Within these directories is additional directories grouping the movies together. For me that’s pretty nice and clean, but I sure as hell ain’t going to input all that information for each movie! So the scratch was to write a Perl script that gleans IMDB for the movie, and scrapes lots of useful information (IMDB- thank you for letting me do this, and I give you full credit for creating one of the best sites on the Internet). With this information, I build a Movie Summary Page (see below), as well as dropping the movie into the right directories. So, with hosting this on Unix, I can use a hard link to put the same movie in 10’s of different directories without using up any additional space (one or more hard links while on different parts of the filesystem, all point back to the same file)- this is NOT the same as a symbolic link or a ’shortcut’ for you Windos folks, two files with the same hard link behave exactly as two atomic files. ANYWAY, the next step after creating and populating this directory structure was to create the ‘Movie Summary Page’- this is a 1280×720 jpg file, and I used Perl GD for the text writing, and alpha backgrounds, and POVRay to make the flat movie poster image I slurped from IMDB, and rotated it 22° on it’s Y-axis, and put a nice reflection below it. The end result is pretty damn cool:

Rich- wait until you and Amy come over to check this out. You’re going to love it!

Oh, forgot what I do about encoding! On Linux, the IMDB scraper Perl script also rips the DVD or ISO image, by finding the longest track, and using VLC to transcode it to H.264 (at 1.5Mb/s), and AC-3 (a52) in 6 channels to get full Dolby Digital surround.

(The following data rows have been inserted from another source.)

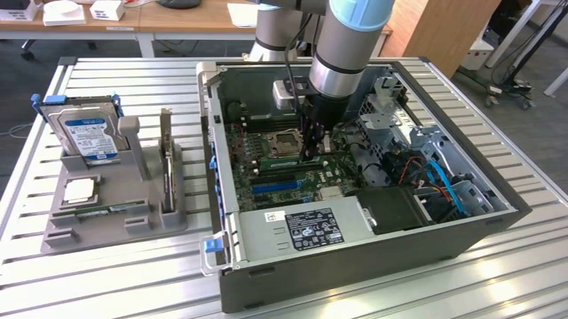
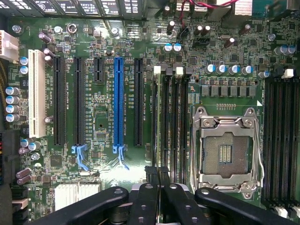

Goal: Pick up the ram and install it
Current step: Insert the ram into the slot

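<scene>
Ram [image 1: 284, 161] stands at the memory slots [image 2: 176, 122] beside the CPU socket [image 1: 282, 141]; gripper [image 1: 310, 157] jaws are closed narrow over it; pick-up appears done; full seating cannot be confirmed.

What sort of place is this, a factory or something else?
Most likely a robotics lab or test workshop, not a factory. A robot arm reaches into an open desktop computer case on a slatted metal table, a grey holder beside it holds a hard drive, and wooden office desks stand behind.
</scene>
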Motion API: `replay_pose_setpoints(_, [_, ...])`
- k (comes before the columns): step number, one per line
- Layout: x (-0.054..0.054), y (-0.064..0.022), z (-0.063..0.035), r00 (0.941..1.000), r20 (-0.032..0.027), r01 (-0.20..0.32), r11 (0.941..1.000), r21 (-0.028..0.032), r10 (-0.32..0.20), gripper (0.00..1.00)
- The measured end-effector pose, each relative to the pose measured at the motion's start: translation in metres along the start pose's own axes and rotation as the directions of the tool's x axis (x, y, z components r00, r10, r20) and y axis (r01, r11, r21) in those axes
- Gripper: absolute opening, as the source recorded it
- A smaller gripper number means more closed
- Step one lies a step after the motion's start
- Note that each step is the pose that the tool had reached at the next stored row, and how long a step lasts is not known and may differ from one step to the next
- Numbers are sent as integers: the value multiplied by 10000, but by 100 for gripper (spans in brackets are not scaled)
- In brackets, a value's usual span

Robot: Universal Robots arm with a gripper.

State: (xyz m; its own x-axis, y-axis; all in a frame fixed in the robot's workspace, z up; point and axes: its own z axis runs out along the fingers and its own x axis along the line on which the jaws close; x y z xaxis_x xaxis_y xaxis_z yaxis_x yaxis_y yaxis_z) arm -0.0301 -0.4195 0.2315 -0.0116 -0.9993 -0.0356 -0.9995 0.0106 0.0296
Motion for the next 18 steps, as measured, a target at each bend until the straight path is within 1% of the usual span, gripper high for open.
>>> replay_pose_setpoints(18, [-1,0,2,10000,-2,23,10000,-1,-23,11])
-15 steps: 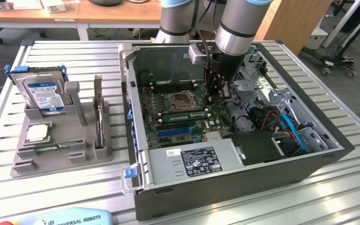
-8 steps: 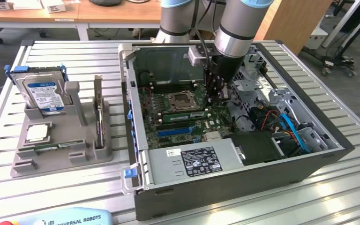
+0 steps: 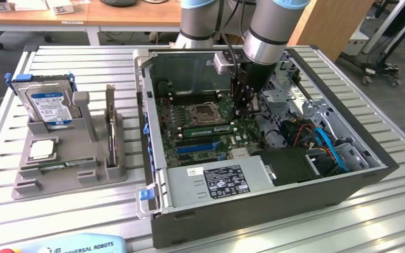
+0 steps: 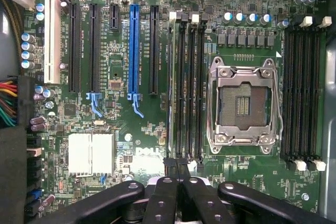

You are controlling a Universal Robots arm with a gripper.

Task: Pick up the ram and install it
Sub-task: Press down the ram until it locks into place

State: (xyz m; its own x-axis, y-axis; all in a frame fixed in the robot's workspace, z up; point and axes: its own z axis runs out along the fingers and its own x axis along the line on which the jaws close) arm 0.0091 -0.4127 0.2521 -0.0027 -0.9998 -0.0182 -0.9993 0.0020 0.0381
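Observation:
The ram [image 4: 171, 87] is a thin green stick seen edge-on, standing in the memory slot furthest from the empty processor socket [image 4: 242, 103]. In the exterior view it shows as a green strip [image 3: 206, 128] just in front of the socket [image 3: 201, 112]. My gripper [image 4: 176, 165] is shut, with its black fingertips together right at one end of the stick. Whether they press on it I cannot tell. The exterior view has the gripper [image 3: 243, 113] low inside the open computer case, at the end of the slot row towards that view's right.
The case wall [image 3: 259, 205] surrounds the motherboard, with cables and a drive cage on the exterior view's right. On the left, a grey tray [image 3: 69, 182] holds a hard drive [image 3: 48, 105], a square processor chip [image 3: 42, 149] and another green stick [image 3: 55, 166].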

Sure, I could squeeze it a bit more, but with hard drive space so large, it’ll be a moot point fairly sooon. Plus, didn’t we say this about encoding MP3s at 128Kb/s a few years ago, now we won’t touch anything less. Overall the quality with streaming it over the network via NFS is as good as the DVD.

Overall TViX is an impressive piece of equipment, and I tip my hat to them. They even have the ability to change the system font, and to put passwords on any folder that you don’t want someone (read: kids watching R rated movies) to see.

One Response to “Super sweet network based media player”

  1. Rich Says:

    Gymkata? Classy!

    Sounds like a kick-ass setup! I’m dying to check it out. I hope it doesn’t end up like one of my projects, where I spend hours and hours setting it up, then don’t actually watch movies on it.